THE MONKEY’S PAW by W.W. Jacobs

Zevon in a promotional picture from the 1990s

"I've got a bitter pot of je ne sais quoiGuess what-I'm stirring it with a monkey's paw"-Warren Zevon-Genius

THE MONKEY’S PAW by W.W. Jacobs

Published in 1902

Did you ever have a rabbit’s foot when you were a kid? I did. It wasn’t real, but it was supposed to bring good luck to whoever owned it. I’m sure at one time or another people carried real rabbit’s feet around. So I beg to differ about that whole good luck thing. The rabbit lost his foot, how lucky is that? It’s like Bruce Springsteen sang, ‘with very wish there comes a curse.’ That’s the whole idea behind the short storyThe Monkey’s Paw” by W.W. Jacobs. A couple receives a mummified monkey’s paw that supposedly will grant its owner 3 wishes.
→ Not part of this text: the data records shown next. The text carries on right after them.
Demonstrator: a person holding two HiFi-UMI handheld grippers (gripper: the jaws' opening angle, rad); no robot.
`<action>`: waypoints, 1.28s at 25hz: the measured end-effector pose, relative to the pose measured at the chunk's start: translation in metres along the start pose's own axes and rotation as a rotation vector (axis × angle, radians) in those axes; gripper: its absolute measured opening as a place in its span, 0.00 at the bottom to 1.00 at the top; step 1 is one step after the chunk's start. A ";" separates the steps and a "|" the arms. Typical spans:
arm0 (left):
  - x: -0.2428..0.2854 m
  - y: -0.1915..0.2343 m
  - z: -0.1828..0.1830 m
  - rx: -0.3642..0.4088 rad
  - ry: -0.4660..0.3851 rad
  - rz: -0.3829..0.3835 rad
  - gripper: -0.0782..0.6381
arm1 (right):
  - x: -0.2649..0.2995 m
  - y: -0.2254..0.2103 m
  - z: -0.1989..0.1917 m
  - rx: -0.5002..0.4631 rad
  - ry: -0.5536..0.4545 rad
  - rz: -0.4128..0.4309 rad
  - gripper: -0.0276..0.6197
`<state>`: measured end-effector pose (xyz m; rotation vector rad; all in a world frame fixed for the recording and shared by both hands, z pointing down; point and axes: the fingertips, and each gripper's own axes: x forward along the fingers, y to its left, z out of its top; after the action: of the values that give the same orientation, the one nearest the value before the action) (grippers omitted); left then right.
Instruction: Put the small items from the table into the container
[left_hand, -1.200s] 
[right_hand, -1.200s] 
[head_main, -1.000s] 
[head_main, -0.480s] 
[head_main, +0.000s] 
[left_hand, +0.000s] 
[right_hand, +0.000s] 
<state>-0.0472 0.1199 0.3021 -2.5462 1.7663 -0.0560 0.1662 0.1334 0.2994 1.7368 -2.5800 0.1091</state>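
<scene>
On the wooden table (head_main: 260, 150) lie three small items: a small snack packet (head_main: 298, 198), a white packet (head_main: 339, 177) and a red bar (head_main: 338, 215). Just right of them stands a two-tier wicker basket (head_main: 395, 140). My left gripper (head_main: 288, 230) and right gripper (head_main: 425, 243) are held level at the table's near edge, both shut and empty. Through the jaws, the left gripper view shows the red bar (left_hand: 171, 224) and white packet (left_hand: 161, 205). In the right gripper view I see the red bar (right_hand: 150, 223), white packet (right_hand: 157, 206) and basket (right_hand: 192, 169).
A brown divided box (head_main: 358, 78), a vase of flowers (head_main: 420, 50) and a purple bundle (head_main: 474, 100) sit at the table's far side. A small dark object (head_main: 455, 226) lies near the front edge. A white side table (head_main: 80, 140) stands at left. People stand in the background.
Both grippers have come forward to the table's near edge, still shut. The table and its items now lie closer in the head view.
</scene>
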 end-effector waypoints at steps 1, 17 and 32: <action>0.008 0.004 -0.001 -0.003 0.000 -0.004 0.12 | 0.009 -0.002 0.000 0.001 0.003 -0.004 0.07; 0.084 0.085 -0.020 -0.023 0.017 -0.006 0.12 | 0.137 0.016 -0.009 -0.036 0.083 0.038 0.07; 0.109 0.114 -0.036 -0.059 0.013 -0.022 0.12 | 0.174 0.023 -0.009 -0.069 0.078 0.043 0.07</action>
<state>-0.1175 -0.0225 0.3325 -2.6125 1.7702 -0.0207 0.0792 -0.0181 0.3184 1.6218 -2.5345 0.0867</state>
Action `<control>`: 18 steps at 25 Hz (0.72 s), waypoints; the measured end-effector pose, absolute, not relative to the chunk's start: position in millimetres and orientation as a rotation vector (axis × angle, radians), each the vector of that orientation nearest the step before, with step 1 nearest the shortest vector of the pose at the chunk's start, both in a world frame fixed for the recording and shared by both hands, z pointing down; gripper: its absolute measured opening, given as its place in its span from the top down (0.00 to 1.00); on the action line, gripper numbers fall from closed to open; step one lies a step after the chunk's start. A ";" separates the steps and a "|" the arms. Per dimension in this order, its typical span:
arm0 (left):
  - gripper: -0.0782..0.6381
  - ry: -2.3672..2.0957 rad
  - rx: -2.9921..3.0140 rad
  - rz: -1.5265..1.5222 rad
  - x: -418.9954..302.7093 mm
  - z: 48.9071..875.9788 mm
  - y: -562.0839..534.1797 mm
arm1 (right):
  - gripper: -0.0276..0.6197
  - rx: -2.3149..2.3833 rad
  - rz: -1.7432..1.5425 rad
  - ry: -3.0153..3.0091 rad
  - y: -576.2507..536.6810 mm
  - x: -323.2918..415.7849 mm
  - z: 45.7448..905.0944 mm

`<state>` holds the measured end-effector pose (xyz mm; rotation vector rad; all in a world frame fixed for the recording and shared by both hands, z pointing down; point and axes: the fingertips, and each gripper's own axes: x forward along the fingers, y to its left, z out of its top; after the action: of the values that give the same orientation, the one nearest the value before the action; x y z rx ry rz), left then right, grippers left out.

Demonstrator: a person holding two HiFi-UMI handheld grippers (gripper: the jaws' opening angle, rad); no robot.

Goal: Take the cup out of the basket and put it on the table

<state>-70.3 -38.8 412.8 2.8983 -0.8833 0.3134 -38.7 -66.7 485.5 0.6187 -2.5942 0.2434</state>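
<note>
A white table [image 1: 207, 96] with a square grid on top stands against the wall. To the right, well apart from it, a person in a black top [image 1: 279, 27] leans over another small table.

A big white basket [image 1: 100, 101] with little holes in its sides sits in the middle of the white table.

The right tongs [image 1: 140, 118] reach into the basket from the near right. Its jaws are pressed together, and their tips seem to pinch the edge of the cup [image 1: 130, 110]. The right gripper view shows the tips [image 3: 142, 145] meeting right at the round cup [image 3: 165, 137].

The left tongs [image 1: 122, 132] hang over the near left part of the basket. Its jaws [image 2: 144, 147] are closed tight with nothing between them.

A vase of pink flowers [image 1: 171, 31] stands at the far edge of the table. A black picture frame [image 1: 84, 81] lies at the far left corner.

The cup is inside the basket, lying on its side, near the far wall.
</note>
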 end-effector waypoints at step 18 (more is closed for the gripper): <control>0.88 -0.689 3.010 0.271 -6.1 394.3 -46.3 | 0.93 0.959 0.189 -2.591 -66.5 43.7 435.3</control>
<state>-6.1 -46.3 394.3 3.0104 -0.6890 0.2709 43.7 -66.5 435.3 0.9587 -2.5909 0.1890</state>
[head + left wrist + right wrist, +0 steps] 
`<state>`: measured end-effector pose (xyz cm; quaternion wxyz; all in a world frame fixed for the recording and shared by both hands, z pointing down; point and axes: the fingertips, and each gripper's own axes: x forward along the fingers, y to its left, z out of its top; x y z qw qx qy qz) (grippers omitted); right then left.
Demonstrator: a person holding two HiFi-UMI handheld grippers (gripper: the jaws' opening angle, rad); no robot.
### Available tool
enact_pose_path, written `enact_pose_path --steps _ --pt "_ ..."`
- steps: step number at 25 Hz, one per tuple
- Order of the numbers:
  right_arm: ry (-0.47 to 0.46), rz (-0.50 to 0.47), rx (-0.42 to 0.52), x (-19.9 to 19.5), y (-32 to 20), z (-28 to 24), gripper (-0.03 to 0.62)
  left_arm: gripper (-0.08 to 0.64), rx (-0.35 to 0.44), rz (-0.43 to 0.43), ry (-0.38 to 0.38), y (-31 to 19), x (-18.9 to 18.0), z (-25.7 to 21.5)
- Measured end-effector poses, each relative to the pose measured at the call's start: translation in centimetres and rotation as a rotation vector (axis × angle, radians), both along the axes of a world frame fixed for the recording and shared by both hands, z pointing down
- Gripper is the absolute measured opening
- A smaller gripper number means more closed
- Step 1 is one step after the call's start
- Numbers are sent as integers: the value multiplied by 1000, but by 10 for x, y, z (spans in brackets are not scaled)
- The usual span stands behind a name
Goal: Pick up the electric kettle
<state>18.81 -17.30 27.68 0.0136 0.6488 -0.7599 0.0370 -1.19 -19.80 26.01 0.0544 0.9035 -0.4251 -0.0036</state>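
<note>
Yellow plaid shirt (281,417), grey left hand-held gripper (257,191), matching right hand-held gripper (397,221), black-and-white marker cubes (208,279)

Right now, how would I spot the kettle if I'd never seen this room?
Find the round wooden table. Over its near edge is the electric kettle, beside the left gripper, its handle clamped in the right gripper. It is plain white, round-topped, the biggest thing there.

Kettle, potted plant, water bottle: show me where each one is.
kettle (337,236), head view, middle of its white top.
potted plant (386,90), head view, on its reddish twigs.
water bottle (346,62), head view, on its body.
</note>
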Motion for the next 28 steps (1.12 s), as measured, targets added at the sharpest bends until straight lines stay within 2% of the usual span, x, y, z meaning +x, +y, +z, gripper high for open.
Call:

The couple wishes for two hundred pounds so that they may pay their house loan. The next day their son is killed in a horrible industrial accident and for their compensation they receive the amount of, you guessed it, two hundred pounds.

    But it doesn’t stop there. The mother obviously has not learned her lesson. For she thinks, “If this monkey’s paw can give us this money, then it can return our boy to us!” Well now, she’s right, it can return him to his loving parents. The thing is he’s messed up bad. He’s messed up in the ‘dad could only identify him by his clothing’ way. But being a husband who loves his wife and doesn’t want to see her grieving, he finds the paw and wishes their boy alive again. Then there is a knock on the door. Is it him? Is it their son? The woman rushes to the door! The husband knows that he can’t allow her to see her son in this condition and finds the paw yet again and just before she flings the door open he wishes his final wish. The knocking stops as the wife opens the door to the emptiness of the night.
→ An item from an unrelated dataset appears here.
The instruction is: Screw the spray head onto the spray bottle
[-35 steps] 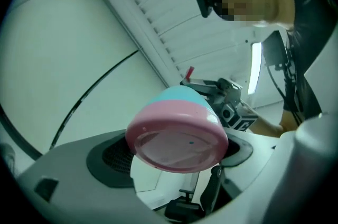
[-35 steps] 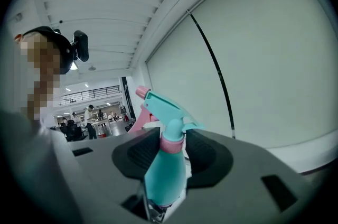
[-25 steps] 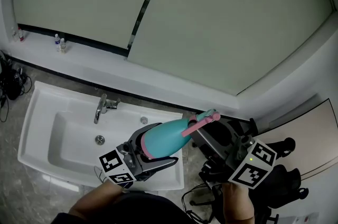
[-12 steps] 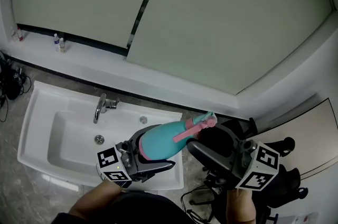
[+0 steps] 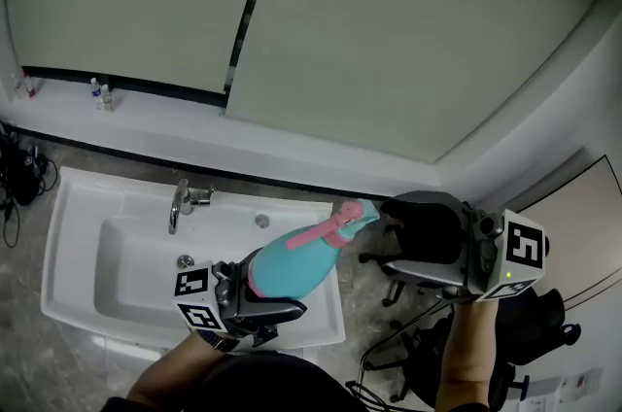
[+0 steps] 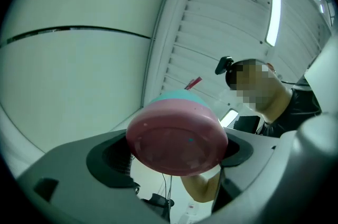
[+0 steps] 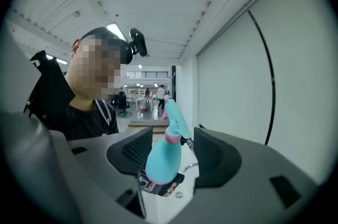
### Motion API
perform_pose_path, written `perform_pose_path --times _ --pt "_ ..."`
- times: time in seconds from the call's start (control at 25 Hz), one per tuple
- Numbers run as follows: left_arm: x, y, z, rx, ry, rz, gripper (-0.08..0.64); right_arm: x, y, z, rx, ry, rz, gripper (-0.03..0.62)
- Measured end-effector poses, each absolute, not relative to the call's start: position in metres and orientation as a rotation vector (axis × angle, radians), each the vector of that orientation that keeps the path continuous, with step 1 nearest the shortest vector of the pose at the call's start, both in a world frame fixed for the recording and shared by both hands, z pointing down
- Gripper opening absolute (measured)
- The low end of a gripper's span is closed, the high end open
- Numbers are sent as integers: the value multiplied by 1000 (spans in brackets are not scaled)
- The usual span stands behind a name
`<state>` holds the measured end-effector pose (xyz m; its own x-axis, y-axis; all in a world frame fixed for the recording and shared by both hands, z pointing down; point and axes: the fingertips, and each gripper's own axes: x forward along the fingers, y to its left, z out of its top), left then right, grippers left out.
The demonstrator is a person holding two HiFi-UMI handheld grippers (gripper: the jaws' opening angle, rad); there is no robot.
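In the head view the spray bottle (image 5: 296,259) is teal with a pink base and lies tilted, neck up to the right. My left gripper (image 5: 277,282) is shut on its lower body. The left gripper view shows the pink base (image 6: 177,138) pressed between that gripper's pads (image 6: 113,157). The spray head (image 5: 342,222), with a pink trigger and teal nozzle, sits on the bottle's neck. My right gripper (image 5: 389,235) stands open just right of the nozzle, apart from it. The right gripper view shows the bottle (image 7: 161,157) and spray head (image 7: 174,117) beyond that gripper's (image 7: 169,151) spread jaws.
A white sink (image 5: 68,216) with a chrome faucet (image 5: 183,201) lies below my left gripper. Small bottles (image 5: 97,94) stand on the ledge by the pale wall. A dark office chair (image 5: 418,352) and cables are on the floor at lower right.
My right gripper has let go of the spray head, opened, and drawn back to the right and upward. My left gripper has shifted slightly left with the bottle.
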<state>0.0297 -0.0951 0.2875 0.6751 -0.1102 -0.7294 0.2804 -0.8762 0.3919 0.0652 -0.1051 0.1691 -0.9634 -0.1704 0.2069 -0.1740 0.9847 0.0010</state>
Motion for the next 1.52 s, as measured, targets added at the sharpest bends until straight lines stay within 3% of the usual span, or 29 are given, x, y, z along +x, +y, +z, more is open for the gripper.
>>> perform_pose_path --times 0.48,0.56,0.68,1.24,1.52 --pt "48 -78 294 2398 217 -1003 453 28 -89 183 -83 -2728 -96 211" --pt "49 -78 295 2411 218 -987 453 29 -89 185 -84 -2700 -101 132" --pt "50 -78 297 2430 201 -971 453 31 -89 189 -96 -2660 -103 132" --pt "44 -120 323 2922 -881 -714 453 45 -142 232 420 -2376 443 130" --pt "45 -125 330 2899 -806 -695 453 46 -154 234 558 -2364 511 132"
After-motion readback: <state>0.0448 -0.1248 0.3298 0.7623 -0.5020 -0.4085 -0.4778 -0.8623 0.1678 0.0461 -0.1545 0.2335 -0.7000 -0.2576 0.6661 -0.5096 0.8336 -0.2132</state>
    It’s funny, W.W. Jacobs was known throughout his career for being a writer of humor. But can you, off the top of your head, name any other story that the man wrote? I sure as hell can’t. The Monkey’s Paw has been around for so long and has been adapted and parodied in so many ways that it has become a landmark of the horror short story. Everybody from the Simpsons to the late Warren Zevon has paid homage to this story in one way or another.

    So, if I had a monkey’s paw in my pocket that would grant you three wishes. Would you take it? Think hard before you make your decision. For some reason you decide yes, then be careful what you wish for. Who knows, you might just get it.